The current version is also interactive only - requires user confirmation, though I'm open to adding a non-interactive mode in the future.

Thank you for the answers. Sounds reasonable in my book (what's one more internet stranger to trust, hah).

I'll give it a try!

So, this is a fork of pip that adds the described checks to the UI? Looks like it also doesn't vendor dependencies like pip does, which is probably fine - you'll have to use something like (like pip) to bootstrap it, but this doesn't have the special-case requirements that motivate that design choice for pip (like being bootstrapped via standard library `ensurepip`).

Yes, the reason I had to fork pip was that the dependency resolution logic is too complex and I couldn't recreate it from scratch with fidelity.

You're right I don't vendor dependencies, and I hope to get away with it exactly because I don't have the bootstrapping problem. In practice, you want to install pipask with pipx so that the dependencies don't mess with your local environment.

Seems like a natural fit for plugging into vibe coding tools that would otherwise cheerfully pip install whatever.

https://www.techradar.com/pro/security/ai-hallucinated-names...

Great point! If you alias pip to pipask in your .*rc file, than this should already work out of the box for some tools, but there may be problems such as the need for non-interactive flows and configuring failure thresholds.

I'll think about this use case more!

It occurs to me that if people are executing pip over requirements.txt outputs it would work and be very helpful, but if they're giving LLM agents shell access directly probably the main problem is going to be finding a way for pipask to try to confirm that it's talking to a human and not just the LLM again (impossible in general but still)... probably out of scope though!

Seconding this use case! I see pipask helping greatly as another safety net when using coding agents.

Plug: I've been building a similar tool: https://github.com/ossillate-inc/packj

Packj uses static+dynamic code/behavioral analysis to scan for indicators of compromise (e.g., spawning of shell, use of SSH keys, network communication, use of decode+eval, etc). It also checks for several metadata attributes to detect impersonating packages (typo squatting).

Thanks, I'll have a look, possibly add a link to it

Looks like a useful tool. Congrats on shipping! Many packages are installed automatically in environments like CI/CD pipelines or Dockerfiles, where interactive review and consent aren't possible. How do you plan to handle such scenarios?

Ideally, you should use lockfiles for your CI/CD or docker. To create or update the lockfile, a developer needs to install dependencies manually first (as in `pip install X` -> `pip freeze`), at which point the checks would be executed and the user would consent.

That said, it's pretty uncommon to use lockfiles with pip, so I'm considering creating something like a plugin for poetry or uv, if there is demand?

Quite a few people use requirements.txt files with pip actually. I've seen many projects that even expect end users to do so. You might not notice - exactly because they aren't packaging for PyPI.

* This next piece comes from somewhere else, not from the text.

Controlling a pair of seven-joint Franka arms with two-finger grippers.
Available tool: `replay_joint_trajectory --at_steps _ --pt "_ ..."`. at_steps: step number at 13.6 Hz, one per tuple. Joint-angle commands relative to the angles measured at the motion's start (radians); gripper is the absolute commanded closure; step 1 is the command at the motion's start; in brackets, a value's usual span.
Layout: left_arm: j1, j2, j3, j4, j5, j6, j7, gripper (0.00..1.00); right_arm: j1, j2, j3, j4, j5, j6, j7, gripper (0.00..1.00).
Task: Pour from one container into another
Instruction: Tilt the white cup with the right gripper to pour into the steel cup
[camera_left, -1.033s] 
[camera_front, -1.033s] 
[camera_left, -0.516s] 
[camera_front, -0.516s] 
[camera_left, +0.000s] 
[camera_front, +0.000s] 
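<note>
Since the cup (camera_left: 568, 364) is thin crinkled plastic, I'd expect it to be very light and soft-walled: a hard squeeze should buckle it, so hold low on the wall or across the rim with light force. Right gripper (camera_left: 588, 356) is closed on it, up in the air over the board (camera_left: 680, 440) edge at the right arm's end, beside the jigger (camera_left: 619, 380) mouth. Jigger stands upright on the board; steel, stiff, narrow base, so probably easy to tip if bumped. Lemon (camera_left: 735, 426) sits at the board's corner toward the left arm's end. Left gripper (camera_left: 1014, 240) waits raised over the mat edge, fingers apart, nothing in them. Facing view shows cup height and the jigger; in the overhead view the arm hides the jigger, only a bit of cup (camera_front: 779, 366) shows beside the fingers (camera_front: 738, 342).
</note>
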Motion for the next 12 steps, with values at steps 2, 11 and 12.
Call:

But before committing requirements.txt to git, they still run install locally, right?

Sure, they presumably have a local dev environment where they install dependencies to test their own code.

But there are a lot of possible workflows around that. Some people might separately install things one at a time according to what they appear to need as they're developing, and then use `pip freeze` to create the `requirements.txt` file. Others might edit `requirements.txt` directly, and repeatedly re-create their environment based off that. Still others might involve any number of tools here, such as pip-tools (https://pypi.org/project/pip-tools/), pipenv (https://pypi.org/project/pipenv/), etc.

As long as they run `pip install` locally at any point in their process before pushing to the repo, they should get the opportunity to see the pipask report.

True. I was only trying to address "it's pretty uncommon to use lockfiles with pip". I should have quoted it in my first post.